● WHAT YOU SHOULD DO
For this exercise, restate word for word only the lines from the first line of the data to the line containing "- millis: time".

### ENTRIES SHOWN ###

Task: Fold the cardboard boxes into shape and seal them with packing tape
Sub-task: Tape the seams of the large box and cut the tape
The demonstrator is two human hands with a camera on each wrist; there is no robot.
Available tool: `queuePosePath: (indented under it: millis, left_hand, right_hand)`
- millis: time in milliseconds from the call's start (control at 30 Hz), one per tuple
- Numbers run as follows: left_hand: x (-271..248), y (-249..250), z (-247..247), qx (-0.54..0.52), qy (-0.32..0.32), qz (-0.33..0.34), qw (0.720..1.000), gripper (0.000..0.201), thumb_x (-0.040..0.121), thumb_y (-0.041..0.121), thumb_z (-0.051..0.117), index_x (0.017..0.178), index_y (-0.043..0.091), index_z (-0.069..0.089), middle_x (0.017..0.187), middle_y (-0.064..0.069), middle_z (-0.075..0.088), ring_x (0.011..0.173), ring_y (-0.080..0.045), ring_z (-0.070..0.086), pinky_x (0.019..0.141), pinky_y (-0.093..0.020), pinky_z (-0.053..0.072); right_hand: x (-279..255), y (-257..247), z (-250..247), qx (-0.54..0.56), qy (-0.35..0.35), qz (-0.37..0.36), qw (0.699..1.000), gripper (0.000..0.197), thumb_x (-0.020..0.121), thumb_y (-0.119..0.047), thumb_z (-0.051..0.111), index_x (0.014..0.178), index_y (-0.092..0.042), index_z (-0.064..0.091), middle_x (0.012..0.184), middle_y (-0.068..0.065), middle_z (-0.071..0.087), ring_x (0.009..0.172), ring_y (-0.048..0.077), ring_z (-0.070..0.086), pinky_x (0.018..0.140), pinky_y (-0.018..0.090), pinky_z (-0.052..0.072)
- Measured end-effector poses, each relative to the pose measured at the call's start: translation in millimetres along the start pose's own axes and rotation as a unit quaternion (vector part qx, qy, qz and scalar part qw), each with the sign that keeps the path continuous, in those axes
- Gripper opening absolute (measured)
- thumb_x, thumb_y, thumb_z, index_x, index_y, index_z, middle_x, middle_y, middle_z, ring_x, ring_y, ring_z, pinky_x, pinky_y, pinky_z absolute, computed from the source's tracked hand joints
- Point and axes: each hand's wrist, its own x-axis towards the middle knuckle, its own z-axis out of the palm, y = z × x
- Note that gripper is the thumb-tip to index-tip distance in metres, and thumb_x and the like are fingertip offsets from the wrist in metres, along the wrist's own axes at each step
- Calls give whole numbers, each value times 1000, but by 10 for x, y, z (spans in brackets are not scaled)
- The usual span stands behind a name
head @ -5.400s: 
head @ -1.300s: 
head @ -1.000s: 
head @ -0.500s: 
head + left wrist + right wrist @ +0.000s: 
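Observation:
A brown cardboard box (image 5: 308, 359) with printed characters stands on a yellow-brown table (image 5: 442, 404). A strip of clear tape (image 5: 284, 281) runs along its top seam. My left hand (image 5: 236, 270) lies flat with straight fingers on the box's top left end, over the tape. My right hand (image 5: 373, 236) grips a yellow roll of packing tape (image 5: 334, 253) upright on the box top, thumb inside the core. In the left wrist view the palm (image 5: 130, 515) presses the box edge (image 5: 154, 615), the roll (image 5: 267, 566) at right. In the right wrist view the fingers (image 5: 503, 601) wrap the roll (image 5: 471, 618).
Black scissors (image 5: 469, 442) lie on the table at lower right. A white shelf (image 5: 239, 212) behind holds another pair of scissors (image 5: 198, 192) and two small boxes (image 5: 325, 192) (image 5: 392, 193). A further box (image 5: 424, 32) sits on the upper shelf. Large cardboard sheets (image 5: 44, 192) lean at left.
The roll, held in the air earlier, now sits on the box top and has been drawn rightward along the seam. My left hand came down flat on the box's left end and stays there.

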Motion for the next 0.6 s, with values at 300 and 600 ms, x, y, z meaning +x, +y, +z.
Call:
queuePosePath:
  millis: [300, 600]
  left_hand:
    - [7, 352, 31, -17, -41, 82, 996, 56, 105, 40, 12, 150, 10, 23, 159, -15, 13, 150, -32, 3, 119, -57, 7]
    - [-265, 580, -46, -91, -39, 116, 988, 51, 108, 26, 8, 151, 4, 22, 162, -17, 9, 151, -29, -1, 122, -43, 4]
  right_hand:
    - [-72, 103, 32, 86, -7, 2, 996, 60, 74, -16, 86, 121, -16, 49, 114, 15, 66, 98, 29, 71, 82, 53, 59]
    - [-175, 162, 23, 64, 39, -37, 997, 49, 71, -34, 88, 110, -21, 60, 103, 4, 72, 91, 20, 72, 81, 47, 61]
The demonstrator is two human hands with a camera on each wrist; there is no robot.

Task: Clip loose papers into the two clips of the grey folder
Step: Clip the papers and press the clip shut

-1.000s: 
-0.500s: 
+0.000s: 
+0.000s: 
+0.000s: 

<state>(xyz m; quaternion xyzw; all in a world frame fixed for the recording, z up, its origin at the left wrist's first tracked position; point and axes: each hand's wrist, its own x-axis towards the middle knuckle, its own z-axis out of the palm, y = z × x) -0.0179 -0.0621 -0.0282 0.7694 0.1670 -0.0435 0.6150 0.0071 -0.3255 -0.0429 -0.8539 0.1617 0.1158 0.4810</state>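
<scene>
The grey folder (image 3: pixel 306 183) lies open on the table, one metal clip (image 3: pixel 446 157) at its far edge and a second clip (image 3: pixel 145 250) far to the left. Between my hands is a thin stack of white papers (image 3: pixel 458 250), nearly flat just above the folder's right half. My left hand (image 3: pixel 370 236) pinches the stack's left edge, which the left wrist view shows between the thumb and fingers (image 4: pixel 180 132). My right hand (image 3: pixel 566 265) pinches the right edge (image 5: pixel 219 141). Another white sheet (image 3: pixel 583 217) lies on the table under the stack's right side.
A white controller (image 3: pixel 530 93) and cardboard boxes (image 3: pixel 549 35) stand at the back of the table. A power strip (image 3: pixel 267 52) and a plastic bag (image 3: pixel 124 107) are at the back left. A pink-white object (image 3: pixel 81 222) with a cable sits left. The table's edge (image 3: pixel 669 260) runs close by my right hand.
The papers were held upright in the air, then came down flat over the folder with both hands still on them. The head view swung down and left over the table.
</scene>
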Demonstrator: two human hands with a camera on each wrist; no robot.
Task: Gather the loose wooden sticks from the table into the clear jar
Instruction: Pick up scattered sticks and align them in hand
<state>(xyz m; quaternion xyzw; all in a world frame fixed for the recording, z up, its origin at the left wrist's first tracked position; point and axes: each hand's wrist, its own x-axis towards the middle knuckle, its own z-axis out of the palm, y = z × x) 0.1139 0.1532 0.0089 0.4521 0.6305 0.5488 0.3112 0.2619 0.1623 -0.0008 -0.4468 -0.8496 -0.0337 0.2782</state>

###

● YOUR RESPONSE
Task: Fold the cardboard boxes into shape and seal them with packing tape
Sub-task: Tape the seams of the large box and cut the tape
The demonstrator is two human hands with a camera on each wrist; there is no robot.
Available tool: `queuePosePath: (indented under it: millis, left_hand, right_hand)`
- millis: time in milliseconds from the call's start (control at 30 Hz), one per tuple

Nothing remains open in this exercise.